Dernière heure : les discussions se poursuivent avec la Direction générale : l’enjeu essentiel portant sur le paiement de trois jours de grève. Sur place, l’ambiance est calme. Deux gendarmes sont dans les lieux.
Sur i>TELE, Florian Philippot (FN) a déclaré « que ce n’était pas la bonne méthode, mais qu’il comprenait l’exaspération des salariés ». Les médias d’information continue évoquant, « en boucle », ce matin ce qu’ils appellent « la séquestration » de cinq cadres de l’usine Seita de Nantes (voir Lemondedutabac de ce matin et du 28 mai).

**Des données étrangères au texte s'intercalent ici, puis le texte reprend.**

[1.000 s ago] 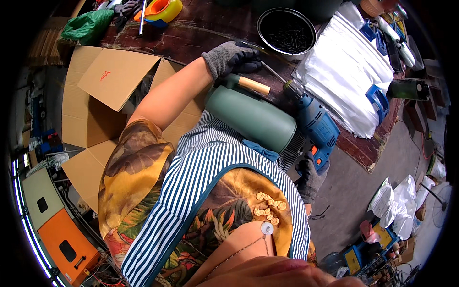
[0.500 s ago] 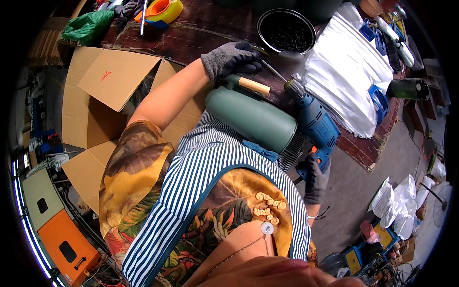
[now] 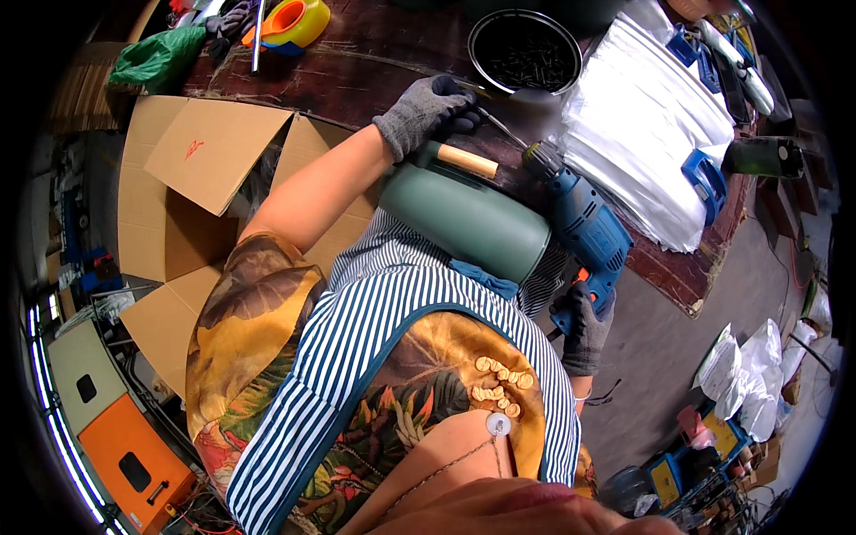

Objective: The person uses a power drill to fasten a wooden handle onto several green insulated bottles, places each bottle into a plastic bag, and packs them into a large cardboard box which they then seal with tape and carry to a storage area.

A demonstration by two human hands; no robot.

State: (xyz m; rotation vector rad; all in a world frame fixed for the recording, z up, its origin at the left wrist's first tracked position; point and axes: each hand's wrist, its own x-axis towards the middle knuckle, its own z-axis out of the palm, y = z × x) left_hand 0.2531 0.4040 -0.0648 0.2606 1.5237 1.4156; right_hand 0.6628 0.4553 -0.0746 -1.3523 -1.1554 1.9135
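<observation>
My left hand (image 3: 426, 109), gloved, fingers pinching a thin metal bit (image 3: 499, 125) at the drill's tip. My right hand (image 3: 586, 325), fingers wrapped around the blue drill (image 3: 584, 223) handle. Green cylinder (image 3: 464, 218) lies between both hands on the bench (image 3: 374, 62); black bowl (image 3: 524, 49) beyond.

One head-worn fisheye view looked steeply down the person's own torso, close; the surface (image 3: 374, 62) curved across the frame's upper part
</observation>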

Trois éléments de contexte sont à rappeler :
. cette usine tournait, depuis quelque temps, à 50% de ses capacités ;
. le phénomène de « désindustrialisation » du secteur tabac, en Europe occidentale, s’est brusquement accéléré ce mois d’avril : avec l’annonce des fermetures programmées de l’usine Philip Morris International de Bergen-op-Zoom, en Hollande (1 230 salariés) ainsi que des usines Imperial Tobacco de Nantes-Carquefou (366 salariés) et de Nottingham (570 salariés) – voir Lemondedutabac des 4 et 15 avril – ;
. la principale cause de ces fermetures : la décroissance continue du marché du tabac en volume (- 50% depuis 2000, en volume), singulièrement accélérée par le développement du marché parallèle et de la contrebande.